ASSIGNMENT:
Repeat the whole listing, keeping each line as it is.

STORED DATA:
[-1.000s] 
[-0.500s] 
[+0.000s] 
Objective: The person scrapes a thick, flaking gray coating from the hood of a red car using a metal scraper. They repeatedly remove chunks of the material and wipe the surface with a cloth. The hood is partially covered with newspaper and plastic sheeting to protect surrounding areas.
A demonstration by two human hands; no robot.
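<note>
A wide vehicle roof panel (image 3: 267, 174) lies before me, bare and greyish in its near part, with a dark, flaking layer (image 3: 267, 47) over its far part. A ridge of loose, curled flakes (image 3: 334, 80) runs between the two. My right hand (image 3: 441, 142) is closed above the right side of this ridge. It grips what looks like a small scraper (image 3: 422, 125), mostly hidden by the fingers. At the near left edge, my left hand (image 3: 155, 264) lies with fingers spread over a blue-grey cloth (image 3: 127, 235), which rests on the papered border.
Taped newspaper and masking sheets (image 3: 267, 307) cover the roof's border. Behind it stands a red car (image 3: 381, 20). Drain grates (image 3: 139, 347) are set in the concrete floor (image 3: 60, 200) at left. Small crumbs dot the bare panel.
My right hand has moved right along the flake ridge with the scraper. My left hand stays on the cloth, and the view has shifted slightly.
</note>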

FINISHED EXERCISE:
[-1.000s] 
[-0.500s] 
[+0.000s] 
Objective: The person scrapes a thick, flaking gray coating from the hood of a red car using a metal scraper. They repeatedly remove chunks of the material and wipe the surface with a cloth. The hood is partially covered with newspaper and plastic sheeting to protect surrounding areas.
A demonstration by two human hands; no robot.
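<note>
A wide vehicle roof panel (image 3: 267, 174) lies before me, bare and greyish in its near part, with a dark, flaking layer (image 3: 267, 47) over its far part. A ridge of loose, curled flakes (image 3: 334, 80) runs between the two. My right hand (image 3: 441, 142) is closed above the right side of this ridge. It grips what looks like a small scraper (image 3: 422, 125), mostly hidden by the fingers. At the near left edge, my left hand (image 3: 155, 264) lies with fingers spread over a blue-grey cloth (image 3: 127, 235), which rests on the papered border.
Taped newspaper and masking sheets (image 3: 267, 307) cover the roof's border. Behind it stands a red car (image 3: 381, 20). Drain grates (image 3: 139, 347) are set in the concrete floor (image 3: 60, 200) at left. Small crumbs dot the bare panel.
My right hand has moved right along the flake ridge with the scraper. My left hand stays on the cloth, and the view has shifted slightly.
</note>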

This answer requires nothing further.